Pour moi donc, c’est bien l’auteur, qui à sa manière, essaie par ce biais de s’approprier l’inadmissible, en faire sa chose et ainsi, la rendre pour lui acceptable, supportable. Pour s’en décharger partiellement, pour que ce soit moins lourd. Le papier imprimé devient un support, un étai. C’est l’aîné qui, dans une nécessité à laquelle il n’a pu se soustraire, tente par l’écriture cette exploration du continent mystérieux où s’est égaré son frère, et il le fait avec ses armes à lui, sa connaissance et sa maîtrise impressionnante de la langue, sa capacité de la plier à sa volonté, sa culture littéraire, philosophique, artistique et sociale. Le choix de cette litanie d’auteurs n’est pas innocent. La culture est ici un garde-fou, elle est brandie sans retenue, presque exaltée, comme si chaque auteur cité permettait d’ajouter une pierre au rempart qu’il tente d’édifier entre l’acte de son frère et sa propre existence. D’où ce texte saturé de mots torturés, déviés, violentés, broyés et reconstitués dans leur sens et dans leur consonance, ce texte débordant de références enchaînées, de noms d’écrivains qu’il met dans la bouche de son frère (ou dans sa pensée, car le psychiatre supposé n’a pas beaucoup d’épaisseur et de réalité) déversant un trop-plein culturel volontairement invraisemblable, pour qu’il n’y ait pas d’ambiguïté, qu’on sache bien ce qu’il en est en réalité, c’est David qui parle, c’est David qui écrit, qui déroule pour le lecteur ce parcours dont il a dû être le témoin obligé, ligoté familialement, qu’il tente de communiquer, d’analyser, d’exorciser. Une tentative de se mettre dans la peau, dans l’esprit et dans les obsessions de son frère, de pénétrer ses parts obscures par l’alchimie de l’écriture. Le livre achevé, il aura endossé à sa façon une part du crime, il aura participé au tourment (et à celui des victimes, dont il est très peu question néanmoins) ce crime qui, après avoir été suspendu au-dessus de la tête du lecteur pendant 124 pages, explose brutalement et fait pleuvoir ses retombées jusqu’à la fin du livre.
Le ressassement exaspéré et exaspérant du mot crime et les invectives au prétendu psychiatre participent au malaise nauséeux de toute cette affaire ou rien, jamais, ne semble pouvoir basculer du côté positif, pas même la culture levée ici comme autant de boucliers inutiles et non salvateurs.

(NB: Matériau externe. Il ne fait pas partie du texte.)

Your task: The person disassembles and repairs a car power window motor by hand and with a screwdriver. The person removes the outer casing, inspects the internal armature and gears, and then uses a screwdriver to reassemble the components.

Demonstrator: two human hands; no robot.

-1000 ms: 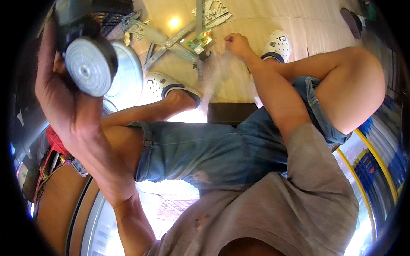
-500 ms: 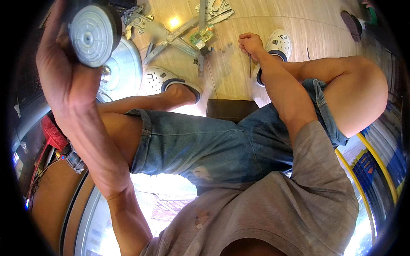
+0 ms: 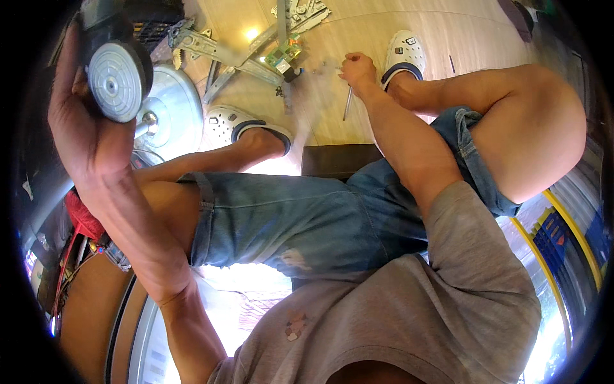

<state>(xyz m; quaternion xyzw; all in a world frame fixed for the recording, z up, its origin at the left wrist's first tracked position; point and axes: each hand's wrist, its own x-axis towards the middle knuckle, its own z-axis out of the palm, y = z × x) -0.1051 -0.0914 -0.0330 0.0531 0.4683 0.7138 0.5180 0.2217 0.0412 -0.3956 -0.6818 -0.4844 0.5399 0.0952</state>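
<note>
My left hand [image 3: 96, 128] is raised at the upper left, its fingers curled round a black device with a round grey ribbed disc [image 3: 114, 82] on its end. Most of those fingers are hidden behind it. Lower down by the floor, my right hand [image 3: 359, 69] is closed on a thin metal rod [image 3: 348, 104], which sticks out below it towards me. The rod's other end is hidden in the fist. Left of this hand, a green circuit board [image 3: 281, 59] with a black part lies on a crossed metal linkage [image 3: 259, 67].
A round silver base [image 3: 176, 109] with a post stands by my left shoe [image 3: 225, 126]. Between my feet is a dark box [image 3: 336, 160]. My right shoe [image 3: 405, 54] is beside my right hand. A thin dark stick [image 3: 452, 64] lies on the wooden floor. A red object [image 3: 83, 211] is at the left.
The grey disc has come lower and a little left in my left hand. The rod in my right hand now slants instead of pointing nearly straight down. The whole view has shifted slightly.
</note>
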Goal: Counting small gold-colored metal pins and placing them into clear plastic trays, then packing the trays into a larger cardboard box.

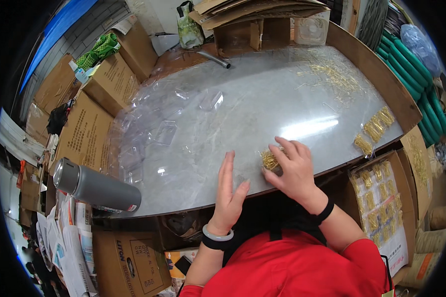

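Note:
My left hand [228,193] is held over the near edge of the table, fingers stretched out and nothing in it. To its right, my right hand [293,167] curves round a small bunch of thin gold wire pieces [269,159], thumb on the near side and fingers on the far side. Part of the bunch is hidden under that hand, and whether a clear box encloses it is hard to tell. Loose gold wire pieces [334,76] lie scattered at the table's far right. Clear plastic boxes [166,132] are spread over the left side.
Several bundled gold wire packs [374,127] lie at the grey table's [223,133] right edge. A carton [381,198] with more packs stands below. A grey bottle [96,187] lies at the left corner. A metal tube [214,60] and cardboard [257,15] are at the back.

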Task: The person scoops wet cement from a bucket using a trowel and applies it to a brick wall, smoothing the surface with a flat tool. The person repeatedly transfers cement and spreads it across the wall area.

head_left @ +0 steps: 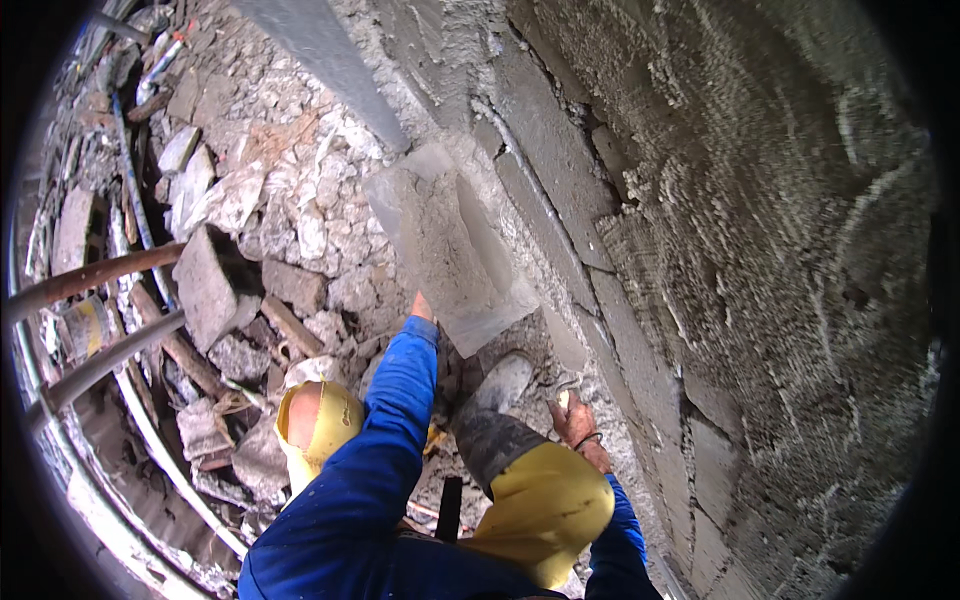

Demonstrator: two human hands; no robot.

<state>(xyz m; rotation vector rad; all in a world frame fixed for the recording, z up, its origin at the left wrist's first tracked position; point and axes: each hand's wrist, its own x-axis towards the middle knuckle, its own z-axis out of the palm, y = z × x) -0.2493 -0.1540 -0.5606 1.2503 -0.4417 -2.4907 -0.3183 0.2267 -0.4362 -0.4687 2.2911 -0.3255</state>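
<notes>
A pale, box-shaped tray [483,327] with grey mortar [445,235] in it is tilted against the foot of the wall. My left hand [424,306] grips its near left edge, the fingers mostly hidden behind the tray. Lower right, beside my knee, my right hand [575,424] is closed round the light handle of a trowel [566,342]. The trowel's grey blade points away from me, close to the wall, and is hard to tell from the mortar behind it.
A rough, freshly plastered wall [760,220] rises on the right above a band of cracked blocks [540,180]. Rubble [290,200] covers the ground at left, with a loose block [212,285], rusty pipes [100,270] and a grey post [330,60]. My yellow-clad knees [550,505] are bent below.
</notes>
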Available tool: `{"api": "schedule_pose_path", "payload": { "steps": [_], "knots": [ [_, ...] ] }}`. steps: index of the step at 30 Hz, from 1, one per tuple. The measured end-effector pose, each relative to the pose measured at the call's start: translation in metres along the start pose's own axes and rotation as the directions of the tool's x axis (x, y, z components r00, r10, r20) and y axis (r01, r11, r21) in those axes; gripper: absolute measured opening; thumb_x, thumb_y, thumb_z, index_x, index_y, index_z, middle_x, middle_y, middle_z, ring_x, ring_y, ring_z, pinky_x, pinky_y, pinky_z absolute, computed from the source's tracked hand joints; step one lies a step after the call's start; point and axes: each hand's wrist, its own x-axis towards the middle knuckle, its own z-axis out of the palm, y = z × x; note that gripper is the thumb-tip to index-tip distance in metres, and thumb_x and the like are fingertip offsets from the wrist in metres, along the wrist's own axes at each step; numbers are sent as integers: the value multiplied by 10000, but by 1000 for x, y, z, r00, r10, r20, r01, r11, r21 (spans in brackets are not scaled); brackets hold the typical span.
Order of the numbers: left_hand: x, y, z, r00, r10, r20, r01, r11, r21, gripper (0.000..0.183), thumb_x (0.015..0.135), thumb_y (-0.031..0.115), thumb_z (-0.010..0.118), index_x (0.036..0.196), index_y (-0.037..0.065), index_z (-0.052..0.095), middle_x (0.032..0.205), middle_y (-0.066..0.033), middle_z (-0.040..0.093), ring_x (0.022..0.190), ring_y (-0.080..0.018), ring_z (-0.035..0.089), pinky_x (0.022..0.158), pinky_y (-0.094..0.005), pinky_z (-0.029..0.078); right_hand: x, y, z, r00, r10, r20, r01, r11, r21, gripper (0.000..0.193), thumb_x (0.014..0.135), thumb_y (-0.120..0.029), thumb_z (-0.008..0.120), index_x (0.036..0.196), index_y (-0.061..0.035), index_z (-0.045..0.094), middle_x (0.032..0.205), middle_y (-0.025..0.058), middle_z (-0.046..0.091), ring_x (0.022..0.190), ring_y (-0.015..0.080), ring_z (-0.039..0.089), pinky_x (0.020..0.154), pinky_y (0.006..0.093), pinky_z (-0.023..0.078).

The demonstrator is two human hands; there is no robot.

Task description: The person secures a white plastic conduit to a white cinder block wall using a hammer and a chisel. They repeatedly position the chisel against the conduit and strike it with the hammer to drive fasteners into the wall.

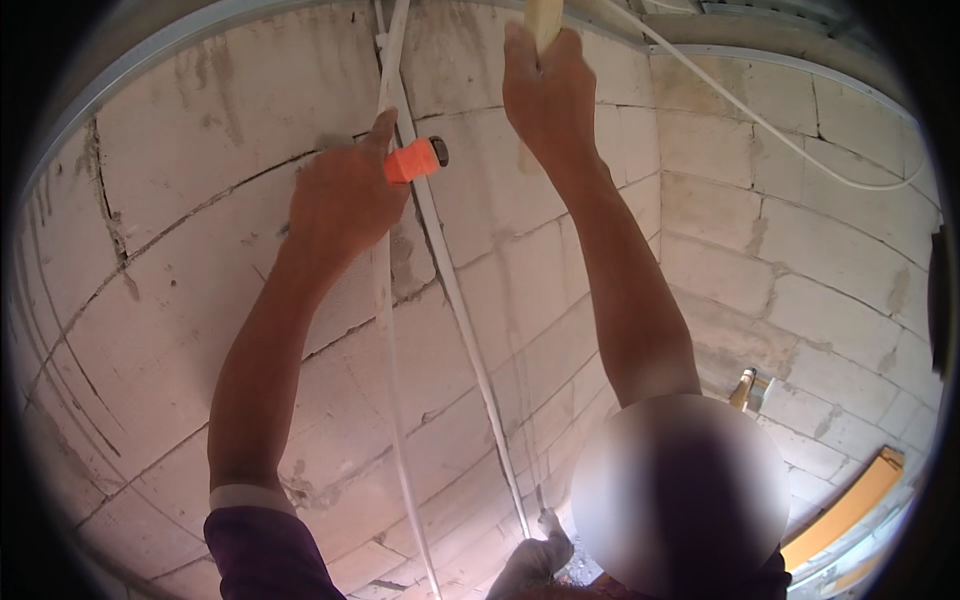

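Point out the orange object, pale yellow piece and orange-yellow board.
Orange object [411, 160]: head view, its side.
Pale yellow piece [543, 22]: head view, exposed length.
Orange-yellow board [846, 512]: head view, middle of face.

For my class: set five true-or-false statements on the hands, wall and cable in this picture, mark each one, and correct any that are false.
1. The left hand holds an orange object. True.
2. The right hand is empty. False: it is closed around a pale handle.
3. The wall is made of pale blocks. True.
4. The curved white cable hangs at the lower left. False: it hangs at the upper right.
5. Another person's hand shows near the lower edge. True.
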Motion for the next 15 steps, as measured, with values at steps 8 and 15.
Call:
{"api": "schedule_pose_path", "payload": {
  "steps": [8,15],
  "knots": [
    [1,-2,5,993,60,-97,-56,998,43,679,852,204,672,1496,95,484,796,-167,698,760,-335,706,741,-453,574,-30,61,28,956,128,265,-55,963,-265,477,1006,-394,552,1059,80,532,856,324,669,838,453,688,761,521,524],
    [2,14,-9,996,-57,71,64,993,-100,731,815,173,691,1511,135,470,1039,-214,671,989,-371,665,893,-447,552,-1,24,26,999,-14,42,19,991,-133,455,994,-366,566,1070,75,487,849,324,667,848,496,676,769,547,547]
  ]
}}
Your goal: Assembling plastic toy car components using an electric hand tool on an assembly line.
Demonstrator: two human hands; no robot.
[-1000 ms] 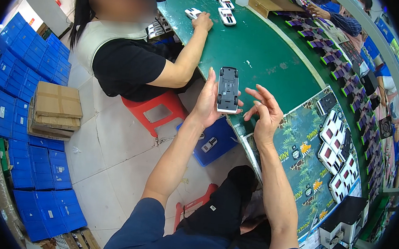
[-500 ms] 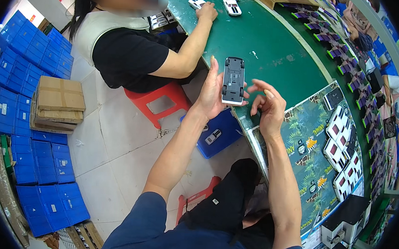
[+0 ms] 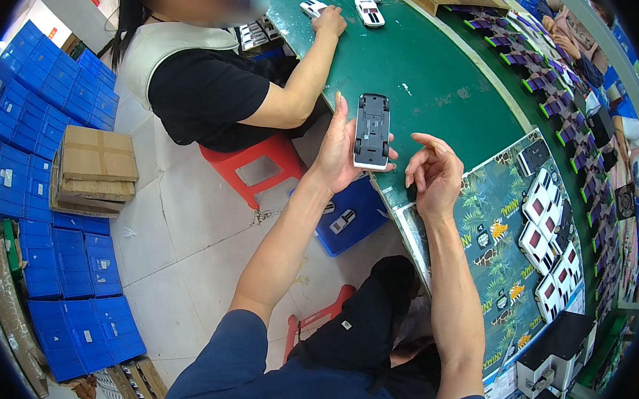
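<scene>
Right hand (image 3: 439, 182) withdrawn, left (image 3: 334, 156) holding car (image 3: 372, 131)

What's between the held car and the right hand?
In the head view: fingertips of the left hand beside the toy car, then green tabletop behind the gap to the right hand.

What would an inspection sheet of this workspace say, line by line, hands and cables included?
Surface: green tabletop with pale marks; patterned mat at the right.
Job's things: toy car, dark underside facing the camera.
Clutter: white toy cars clustered on the mat; blue bin lower than the tabletop.
Hands: left hand holds the toy car; right hand, loosely curled, is beside it, apart, nothing visible in it.
Cables: none clearly made out.
Surroundings: co-worker on a red stool; blue crates and cardboard boxes at the left.
</scene>
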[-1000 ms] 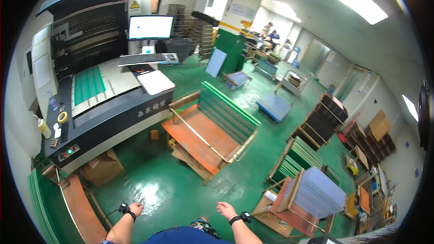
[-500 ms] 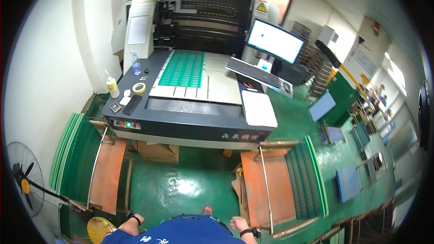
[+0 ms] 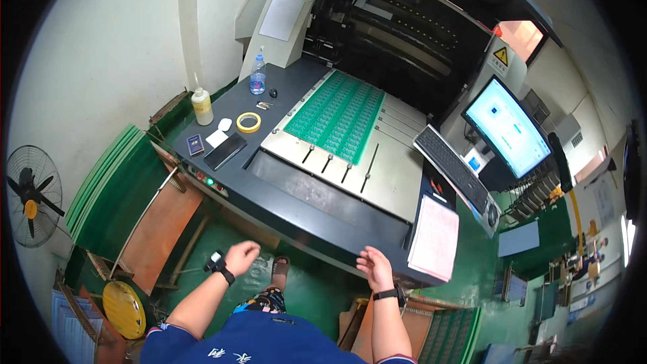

J’ai été, comme absolument toutes les femmes, confrontées dans ma vie à la violence masculine, en tant que concernée ou témoin, et il ne m’est donc pas facile de considérer de façon objective le sujet, d’autant que dans ce livre, le côté féminin est laissé complètement de côté. Il n’est que le révélateur, le déclencheur. (…)
Pour conclure, la lecture de Faillir, en plus d’être ce qu’elle est, une sorte de traversée périlleuse, jette un nouvel éclairage sur Cellules (p 162 et autres) et sur le thème de l’enfermement.